> Try it
Search the data below for "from"; list each line that holds it.

[Start of Attachment]

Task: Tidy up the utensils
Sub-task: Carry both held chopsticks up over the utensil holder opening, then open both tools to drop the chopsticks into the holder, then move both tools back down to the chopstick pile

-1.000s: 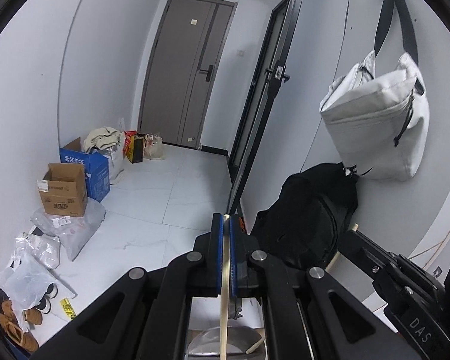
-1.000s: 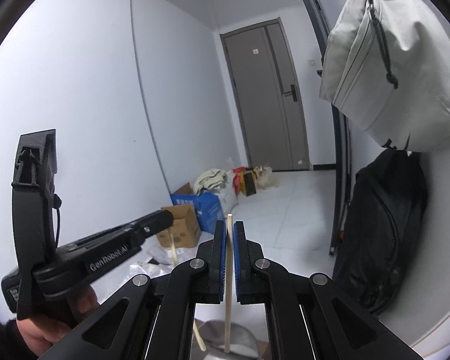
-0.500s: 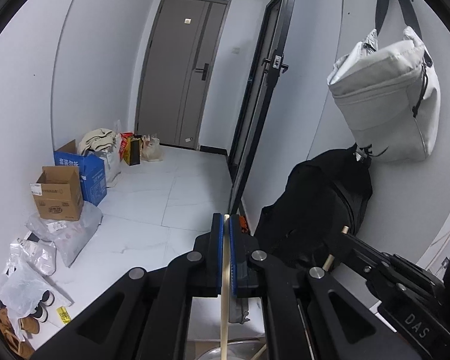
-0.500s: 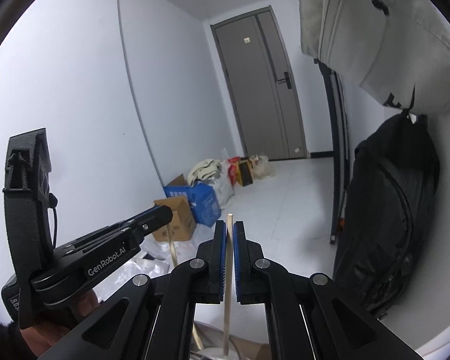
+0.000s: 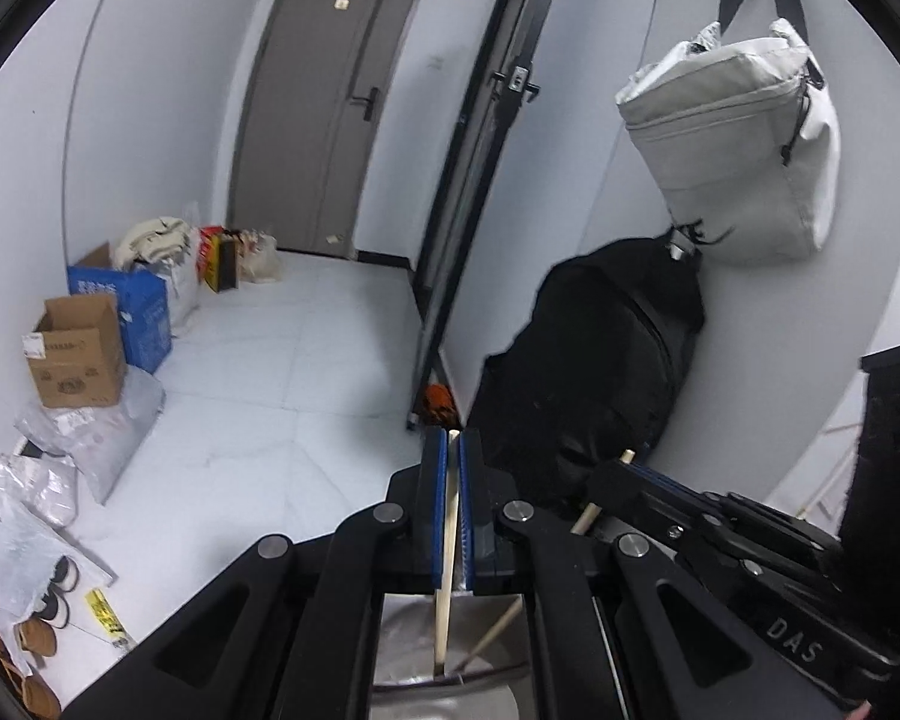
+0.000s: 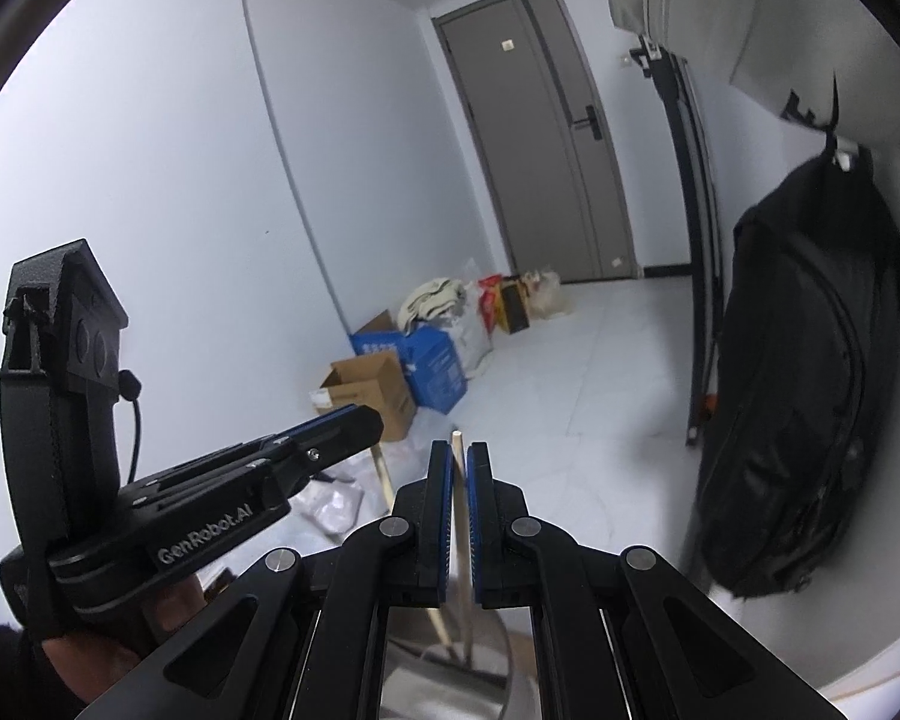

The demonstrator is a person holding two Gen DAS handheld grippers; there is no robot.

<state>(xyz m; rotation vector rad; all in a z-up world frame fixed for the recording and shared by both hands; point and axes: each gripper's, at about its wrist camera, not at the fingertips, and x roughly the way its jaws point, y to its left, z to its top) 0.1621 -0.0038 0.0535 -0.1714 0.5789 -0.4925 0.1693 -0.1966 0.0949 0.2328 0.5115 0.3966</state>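
Your left gripper (image 5: 453, 450) and right gripper (image 6: 459, 462) each pinch one upright chopstick (image 5: 448, 552), tips over the metal container (image 5: 450, 693) for dropping.

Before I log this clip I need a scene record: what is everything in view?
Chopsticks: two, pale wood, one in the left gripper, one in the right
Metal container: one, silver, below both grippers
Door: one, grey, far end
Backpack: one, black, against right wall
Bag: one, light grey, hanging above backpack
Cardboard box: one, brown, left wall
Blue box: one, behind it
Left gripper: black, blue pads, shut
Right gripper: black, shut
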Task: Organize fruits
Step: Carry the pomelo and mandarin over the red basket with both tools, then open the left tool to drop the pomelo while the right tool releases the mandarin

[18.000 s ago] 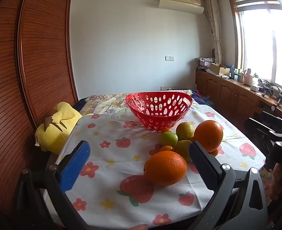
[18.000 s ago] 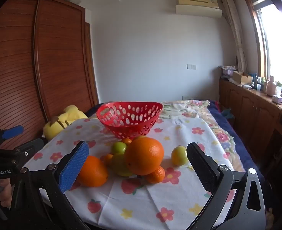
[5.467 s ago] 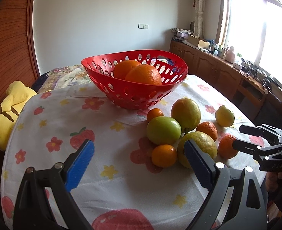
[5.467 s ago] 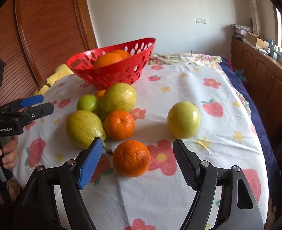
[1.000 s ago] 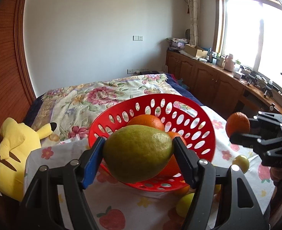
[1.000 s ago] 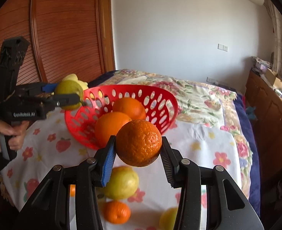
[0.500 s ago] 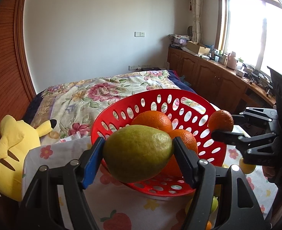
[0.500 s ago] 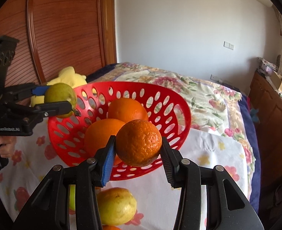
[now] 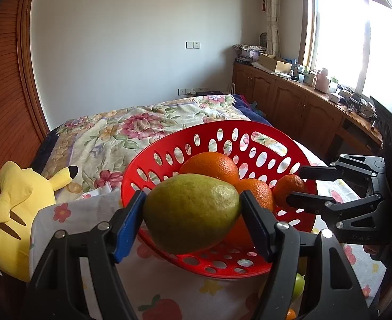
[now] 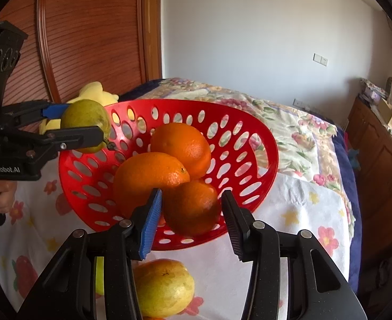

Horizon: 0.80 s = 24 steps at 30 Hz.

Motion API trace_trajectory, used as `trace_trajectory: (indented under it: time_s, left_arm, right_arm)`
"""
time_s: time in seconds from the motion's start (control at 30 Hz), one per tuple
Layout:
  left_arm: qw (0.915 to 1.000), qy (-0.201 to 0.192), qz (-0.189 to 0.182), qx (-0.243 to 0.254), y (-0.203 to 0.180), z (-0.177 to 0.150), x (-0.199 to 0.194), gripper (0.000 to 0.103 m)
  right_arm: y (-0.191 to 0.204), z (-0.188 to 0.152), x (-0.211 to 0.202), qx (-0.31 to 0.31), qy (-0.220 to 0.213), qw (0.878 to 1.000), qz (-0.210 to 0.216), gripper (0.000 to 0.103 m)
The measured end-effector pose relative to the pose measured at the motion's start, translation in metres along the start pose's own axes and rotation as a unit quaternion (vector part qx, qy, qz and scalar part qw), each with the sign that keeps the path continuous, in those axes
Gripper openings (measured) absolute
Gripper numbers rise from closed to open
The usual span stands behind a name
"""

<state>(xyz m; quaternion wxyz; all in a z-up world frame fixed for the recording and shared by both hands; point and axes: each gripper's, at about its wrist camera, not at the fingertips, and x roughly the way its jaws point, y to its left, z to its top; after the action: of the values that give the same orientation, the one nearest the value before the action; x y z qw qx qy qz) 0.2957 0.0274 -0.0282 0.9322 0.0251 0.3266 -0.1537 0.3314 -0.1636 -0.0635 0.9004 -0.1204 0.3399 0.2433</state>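
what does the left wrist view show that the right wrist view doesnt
Only the left wrist view: the window, the counter cluttered under it, and the toy's face.

Only the right wrist view: a yellow fruit on the cloth in front of the basket, and the hand holding the left tool.

Both: the red basket with two big oranges, the green pear gripped in the left tool, and the small orange between the right tool's fingers, which have just been opening.

black plastic left gripper (image 9: 193,210) and right gripper (image 10: 190,208), blue pad, silver screws, white "genrobot.ai" lettering.
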Motion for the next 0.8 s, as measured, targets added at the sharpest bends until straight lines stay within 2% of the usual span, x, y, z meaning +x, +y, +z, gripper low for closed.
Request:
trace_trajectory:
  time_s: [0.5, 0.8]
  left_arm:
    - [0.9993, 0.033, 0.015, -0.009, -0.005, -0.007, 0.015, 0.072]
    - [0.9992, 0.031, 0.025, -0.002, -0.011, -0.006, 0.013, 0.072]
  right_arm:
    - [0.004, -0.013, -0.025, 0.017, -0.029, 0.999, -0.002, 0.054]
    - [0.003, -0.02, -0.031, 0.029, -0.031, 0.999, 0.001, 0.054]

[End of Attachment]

> Result for this exercise
time_s: time in seconds from the motion's start (control at 30 Hz), one per tuple
Gripper numbers rise from closed to open

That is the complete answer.